Pocas bandas han sabido expresar mejor la sensación de efervescencia y bullicio que los Dexys Midnight Runners, una formación que siempre contó con Kevin Rowland como epicentro y motor, pero en la que abundancia de efectivos –esa salvaje sección de metales– permitía constantes ramalazos de algarabía. Rowland era el histriónico hermano mayor en una banda que se presentaba con un estilismo entre callejero y zarrapastroso: la quintaesencia misma de la inmediatez a pie de acera, de unos aparentes vagabundos que en realidad disponían de cualificación y mundología.
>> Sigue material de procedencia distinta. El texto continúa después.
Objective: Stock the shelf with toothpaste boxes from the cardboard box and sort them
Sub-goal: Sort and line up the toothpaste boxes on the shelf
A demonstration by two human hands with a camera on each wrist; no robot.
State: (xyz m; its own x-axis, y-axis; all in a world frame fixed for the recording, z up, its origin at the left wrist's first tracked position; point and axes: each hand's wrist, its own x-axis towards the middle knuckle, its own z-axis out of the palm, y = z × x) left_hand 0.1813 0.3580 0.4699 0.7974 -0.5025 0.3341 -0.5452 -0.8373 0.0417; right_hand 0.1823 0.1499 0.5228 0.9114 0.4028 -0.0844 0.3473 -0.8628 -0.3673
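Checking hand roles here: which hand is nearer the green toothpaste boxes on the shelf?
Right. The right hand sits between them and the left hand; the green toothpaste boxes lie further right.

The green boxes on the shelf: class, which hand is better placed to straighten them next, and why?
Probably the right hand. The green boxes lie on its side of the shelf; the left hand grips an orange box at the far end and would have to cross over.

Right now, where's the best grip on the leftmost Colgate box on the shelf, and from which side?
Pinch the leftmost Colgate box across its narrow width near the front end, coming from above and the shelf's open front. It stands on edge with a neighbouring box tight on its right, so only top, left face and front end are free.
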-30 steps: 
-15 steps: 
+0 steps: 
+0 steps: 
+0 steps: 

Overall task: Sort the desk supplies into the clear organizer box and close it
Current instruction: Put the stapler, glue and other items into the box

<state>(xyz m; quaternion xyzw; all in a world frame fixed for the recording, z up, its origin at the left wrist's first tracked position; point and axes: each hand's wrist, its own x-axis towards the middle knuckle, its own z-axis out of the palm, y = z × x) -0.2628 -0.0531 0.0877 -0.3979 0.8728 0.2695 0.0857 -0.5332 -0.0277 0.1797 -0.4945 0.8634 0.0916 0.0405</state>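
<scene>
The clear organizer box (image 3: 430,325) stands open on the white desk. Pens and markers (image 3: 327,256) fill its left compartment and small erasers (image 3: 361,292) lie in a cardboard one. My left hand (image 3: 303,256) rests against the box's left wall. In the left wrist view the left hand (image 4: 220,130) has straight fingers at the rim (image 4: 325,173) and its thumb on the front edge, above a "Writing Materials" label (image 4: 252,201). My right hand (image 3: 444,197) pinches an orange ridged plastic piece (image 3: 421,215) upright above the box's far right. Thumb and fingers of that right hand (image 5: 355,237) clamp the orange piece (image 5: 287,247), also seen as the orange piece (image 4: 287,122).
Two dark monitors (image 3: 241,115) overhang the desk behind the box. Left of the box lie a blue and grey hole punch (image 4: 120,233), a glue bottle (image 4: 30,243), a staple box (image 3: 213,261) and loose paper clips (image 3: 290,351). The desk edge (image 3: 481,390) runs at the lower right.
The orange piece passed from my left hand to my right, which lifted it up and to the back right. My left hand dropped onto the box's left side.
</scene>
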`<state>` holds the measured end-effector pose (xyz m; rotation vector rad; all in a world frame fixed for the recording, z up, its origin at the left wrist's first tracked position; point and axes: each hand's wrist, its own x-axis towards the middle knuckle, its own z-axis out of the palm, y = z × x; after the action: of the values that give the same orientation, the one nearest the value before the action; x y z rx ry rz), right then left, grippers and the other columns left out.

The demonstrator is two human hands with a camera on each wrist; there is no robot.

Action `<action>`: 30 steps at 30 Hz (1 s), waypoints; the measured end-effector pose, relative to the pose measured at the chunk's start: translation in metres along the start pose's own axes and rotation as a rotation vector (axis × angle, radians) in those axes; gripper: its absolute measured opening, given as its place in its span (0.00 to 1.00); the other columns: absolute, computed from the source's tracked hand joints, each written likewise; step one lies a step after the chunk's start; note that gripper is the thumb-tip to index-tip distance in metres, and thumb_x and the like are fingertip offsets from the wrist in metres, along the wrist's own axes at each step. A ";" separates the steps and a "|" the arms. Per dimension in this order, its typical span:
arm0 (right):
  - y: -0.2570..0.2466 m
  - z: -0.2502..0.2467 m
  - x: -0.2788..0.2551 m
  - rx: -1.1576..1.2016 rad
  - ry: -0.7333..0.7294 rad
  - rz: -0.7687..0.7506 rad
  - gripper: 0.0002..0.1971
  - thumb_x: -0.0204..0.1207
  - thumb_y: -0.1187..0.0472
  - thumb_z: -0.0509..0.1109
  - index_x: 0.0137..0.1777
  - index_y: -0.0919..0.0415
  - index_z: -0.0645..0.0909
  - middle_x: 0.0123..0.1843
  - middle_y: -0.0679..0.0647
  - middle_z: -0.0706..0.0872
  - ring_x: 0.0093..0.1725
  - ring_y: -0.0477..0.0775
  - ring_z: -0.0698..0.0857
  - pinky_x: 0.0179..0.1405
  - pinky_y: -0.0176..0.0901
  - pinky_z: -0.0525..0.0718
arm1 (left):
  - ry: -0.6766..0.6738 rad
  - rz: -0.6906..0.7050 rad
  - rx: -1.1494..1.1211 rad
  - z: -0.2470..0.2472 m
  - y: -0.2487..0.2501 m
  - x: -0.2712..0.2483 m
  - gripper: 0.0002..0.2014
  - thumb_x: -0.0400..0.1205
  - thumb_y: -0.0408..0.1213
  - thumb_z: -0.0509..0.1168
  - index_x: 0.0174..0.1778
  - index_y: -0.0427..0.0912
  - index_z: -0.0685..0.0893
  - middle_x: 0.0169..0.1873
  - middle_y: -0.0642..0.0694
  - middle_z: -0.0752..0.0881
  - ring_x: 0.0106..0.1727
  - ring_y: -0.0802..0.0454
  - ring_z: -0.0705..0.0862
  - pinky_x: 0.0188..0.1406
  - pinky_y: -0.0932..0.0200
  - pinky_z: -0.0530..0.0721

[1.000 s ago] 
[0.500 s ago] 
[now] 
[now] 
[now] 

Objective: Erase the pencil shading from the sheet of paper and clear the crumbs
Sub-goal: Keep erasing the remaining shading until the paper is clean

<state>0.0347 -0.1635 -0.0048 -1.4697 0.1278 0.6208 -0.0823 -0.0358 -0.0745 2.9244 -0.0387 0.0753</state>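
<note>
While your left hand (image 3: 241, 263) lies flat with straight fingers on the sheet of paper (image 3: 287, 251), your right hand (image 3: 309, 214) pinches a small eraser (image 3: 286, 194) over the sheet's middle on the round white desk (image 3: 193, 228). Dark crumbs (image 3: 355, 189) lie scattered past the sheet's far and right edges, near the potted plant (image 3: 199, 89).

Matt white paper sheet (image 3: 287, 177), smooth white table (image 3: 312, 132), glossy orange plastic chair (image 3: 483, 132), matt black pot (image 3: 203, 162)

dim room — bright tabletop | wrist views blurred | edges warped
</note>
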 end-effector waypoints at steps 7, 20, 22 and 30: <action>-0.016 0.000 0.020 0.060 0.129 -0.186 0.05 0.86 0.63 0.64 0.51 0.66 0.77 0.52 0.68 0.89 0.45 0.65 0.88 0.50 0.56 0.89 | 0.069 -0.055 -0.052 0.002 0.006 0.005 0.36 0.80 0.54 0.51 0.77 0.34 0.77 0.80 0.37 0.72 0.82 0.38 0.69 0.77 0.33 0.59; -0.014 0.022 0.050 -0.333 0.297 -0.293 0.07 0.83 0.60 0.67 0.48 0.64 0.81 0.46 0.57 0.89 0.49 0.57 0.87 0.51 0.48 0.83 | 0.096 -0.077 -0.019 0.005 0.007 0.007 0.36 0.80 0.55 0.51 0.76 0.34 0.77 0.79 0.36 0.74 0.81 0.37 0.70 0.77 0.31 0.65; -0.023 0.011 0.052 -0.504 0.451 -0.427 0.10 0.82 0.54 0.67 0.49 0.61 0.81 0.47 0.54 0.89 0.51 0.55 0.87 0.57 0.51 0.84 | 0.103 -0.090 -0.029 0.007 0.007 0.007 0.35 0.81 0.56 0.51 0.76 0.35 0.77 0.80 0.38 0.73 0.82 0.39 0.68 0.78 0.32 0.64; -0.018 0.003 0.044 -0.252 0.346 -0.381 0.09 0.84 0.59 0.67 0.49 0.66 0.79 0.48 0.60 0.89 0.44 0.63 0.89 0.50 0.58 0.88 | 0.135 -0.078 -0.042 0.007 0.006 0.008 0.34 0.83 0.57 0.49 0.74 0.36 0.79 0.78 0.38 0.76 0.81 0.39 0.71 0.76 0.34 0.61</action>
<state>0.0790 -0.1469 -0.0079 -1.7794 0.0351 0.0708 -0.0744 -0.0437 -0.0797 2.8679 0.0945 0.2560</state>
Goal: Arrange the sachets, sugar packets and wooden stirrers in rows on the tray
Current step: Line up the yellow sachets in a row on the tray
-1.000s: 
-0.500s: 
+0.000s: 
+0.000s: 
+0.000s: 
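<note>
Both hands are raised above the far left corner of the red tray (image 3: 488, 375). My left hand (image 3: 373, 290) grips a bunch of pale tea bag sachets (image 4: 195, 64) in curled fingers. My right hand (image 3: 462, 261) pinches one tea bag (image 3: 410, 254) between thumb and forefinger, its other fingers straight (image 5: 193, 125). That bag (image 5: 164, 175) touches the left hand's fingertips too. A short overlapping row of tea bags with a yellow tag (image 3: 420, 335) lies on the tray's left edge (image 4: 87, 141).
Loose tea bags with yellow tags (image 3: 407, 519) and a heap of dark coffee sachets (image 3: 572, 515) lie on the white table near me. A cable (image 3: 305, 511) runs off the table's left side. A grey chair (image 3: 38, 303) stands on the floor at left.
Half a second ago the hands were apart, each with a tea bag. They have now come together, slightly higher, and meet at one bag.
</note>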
Y que se permitían abrir su primer álbum con medio minuto de sonidos de un sintonizador que busca una frecuencia propicia (¿no es Smoke on the water eso que se escucha de lejos?) hasta que el dial recala en la vitamínica Burn it down.

 

Era, lo advertían ellos en el mismo título, la búsqueda de la rebeldía juvenil, de ese punto de suficiencia incontestable a la que solo nos atrevemos cuando somos unos mozos pretendidamente brillantes, pero también, y eso ya sin duda, incautos. Los Runners eran contestatarios como sus hermanos mayores del punk, pero su arma no era el ruido sino la finura instrumental. Por eso el influjo bullanguero del northern soul era una constante a cada rato; en Tell me when my light turns green, sin ir más lejos. O en la despendolada Thankfully not living in Yorkshire it doesn’t apply (un título que se adelanta al pintoresquismo de Morrissey a la hora de bautizar los temas). Y en la fantástica Seven days too long ya de manera más explícita, por tratarse de la versión del clásico que rubricaba Chuck Wood.

 

Era solo una de las muchas alusiones melómanas al primer nivel. Todos recuerdan este debut por Geno, ese single bullicioso y hasta algo tabernario que se convirtió en inesperado número 1 británico. Pero no todos localizarían en la memoria la figura de Geno Washington, un cantante de Indiana con my humilde presencia en las listas de éxitos durante los años sesenta. Y a nadie, en mitad de tanto trajín y bullicio, colocar una pieza instrumental, The teams that meet in caffs, en un lugar tan destacado como el tercer corte. Pero era tan buena que nadie encontró motivos para el disgusto.

 

¿Y qué decir del resto? Que es un vicio. I couldn’t help it if I tried exhibe un falsete muy soul junto a la repetición compulsiva de palabras a la manera de Van Morrison, un padrinazgo espiritual que se haría manifiesto cuando el siguiente álbum, el mucho más exitoso Too-rye-ay, deslizara una recreación muy celebrada de Jackie Wilson said. Y así hasta que cae el telón con There there my dear, andanada de Rowland contra la “deshonesta escena musical”. Cosas de geniecillos geñudos; incorporémonos al bullicio y no se lo tengamos muy en cuenta.